The mixed Rasch analysis revealed a one-class solution; the AIC is lower in comparison to any multiclass solution (e.g., AIC for one class = 4944, AIC for two classes = 4982, and AIC for three classes = 5024).

The assumption of unidimensionality (item homogeneity) of the CTt is justified. The CFA with the 26 items loading on a single factor showed a decent fit: χ2(199) = 341 (p = 0.049), CFI = 0.964, TLI = 0.961, RMSEA = 0.026 (90% CI [0.000, 0.039]), SRMR = 0.063.

The linear logistic test model indicated the following cognitive operations as predictors of CTt item difficulty: sequencing: 1.82 Logit, 95% CI [1.46, 2.18], conditionals: 0.24 Logit, 95% CI [0.09, 0.39], functions: 0.77 Logit, 95% CI [0.54, 0.99], and variables: 2.02 Logit, 95% CI [1.77, 2.02]. Overall, these characteristics can explain 62.8% of the difficulty variance of the 26 items, which is well above the minimum acceptable value of 26%.

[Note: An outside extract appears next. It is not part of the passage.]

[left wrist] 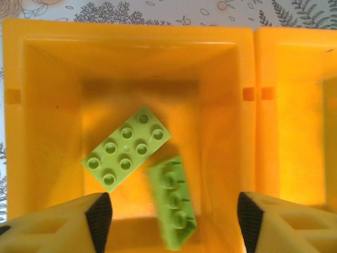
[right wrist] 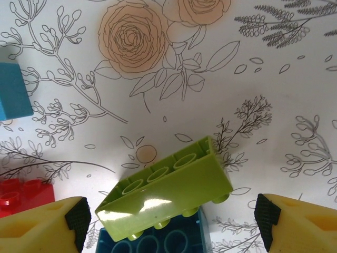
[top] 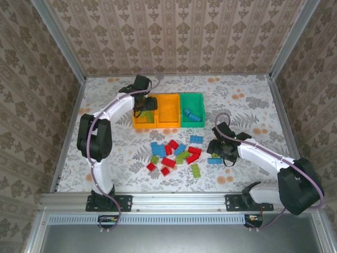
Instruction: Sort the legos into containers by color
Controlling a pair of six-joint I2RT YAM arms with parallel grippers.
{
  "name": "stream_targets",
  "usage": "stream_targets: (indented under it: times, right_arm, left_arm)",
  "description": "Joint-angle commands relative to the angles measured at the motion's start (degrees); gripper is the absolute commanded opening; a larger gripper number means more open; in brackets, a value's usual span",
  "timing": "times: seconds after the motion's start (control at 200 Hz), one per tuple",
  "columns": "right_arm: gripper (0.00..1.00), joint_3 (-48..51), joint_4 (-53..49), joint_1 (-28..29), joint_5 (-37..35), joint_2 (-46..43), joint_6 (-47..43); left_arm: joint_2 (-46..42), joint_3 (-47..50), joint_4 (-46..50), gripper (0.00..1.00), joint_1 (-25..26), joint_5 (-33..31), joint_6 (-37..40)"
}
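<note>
1. A lime green brick (right wrist: 168,190) is lying tilted, hollow side up, squarely between the fingers of the right gripper (right wrist: 172,219). It is leaning on a blue brick (right wrist: 152,242) beneath it, and a red brick (right wrist: 21,197) is sitting just outside one finger.
2. The right gripper is standing wide, its pads clear of the green brick on both sides and holding nothing.
3. This is looking like a pick of that green brick. The wrist is probably needing a slight turn so the pads meet flat walls squarely. The jaws should be dropping only far enough to catch the green brick, without pinching the blue one under it.
4. Under the left gripper (left wrist: 174,213), two more green bricks are resting in the left orange bin (left wrist: 47,79): one flat brick (left wrist: 126,147) beyond the fingertips and one tilted brick (left wrist: 172,203) between them.
5. The left gripper is gaping open, gripping neither.
6. Beside the right gripper, the loose pile of legos (top: 174,153) is awaiting sorting on the table (top: 253,95).
</note>
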State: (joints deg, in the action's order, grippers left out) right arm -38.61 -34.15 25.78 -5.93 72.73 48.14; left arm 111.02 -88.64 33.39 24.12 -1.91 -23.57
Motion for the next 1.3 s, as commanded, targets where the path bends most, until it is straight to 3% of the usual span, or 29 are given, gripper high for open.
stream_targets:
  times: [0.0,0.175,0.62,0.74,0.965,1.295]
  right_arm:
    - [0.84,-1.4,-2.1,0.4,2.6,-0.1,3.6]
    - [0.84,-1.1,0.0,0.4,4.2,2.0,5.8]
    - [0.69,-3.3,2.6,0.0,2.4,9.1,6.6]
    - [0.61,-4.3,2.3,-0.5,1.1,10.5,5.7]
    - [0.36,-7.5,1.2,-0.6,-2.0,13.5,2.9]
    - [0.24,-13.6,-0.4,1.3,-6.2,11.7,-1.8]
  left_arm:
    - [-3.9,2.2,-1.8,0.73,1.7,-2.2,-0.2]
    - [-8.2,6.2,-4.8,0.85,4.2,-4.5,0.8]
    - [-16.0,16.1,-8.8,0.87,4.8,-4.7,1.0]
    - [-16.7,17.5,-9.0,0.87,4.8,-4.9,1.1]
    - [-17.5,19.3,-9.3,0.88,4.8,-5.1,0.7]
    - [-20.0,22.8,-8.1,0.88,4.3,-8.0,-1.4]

Concerning the cut-off values from the PISA studies, in general, all items show good values. The wMNSQ lies between 0.89 and 1.15 with the exception of item 18. This item has a wMNSQ of 1.22, which is slightly above the cut-off value of 1.2, but below 1.33. All point-biseral correlations are higher than 0.30. The percentage of correct answers for all items lies between 90 and 25%. Every student fully processed the items; missing values are not present. Table 2 summarizes the item characteristics.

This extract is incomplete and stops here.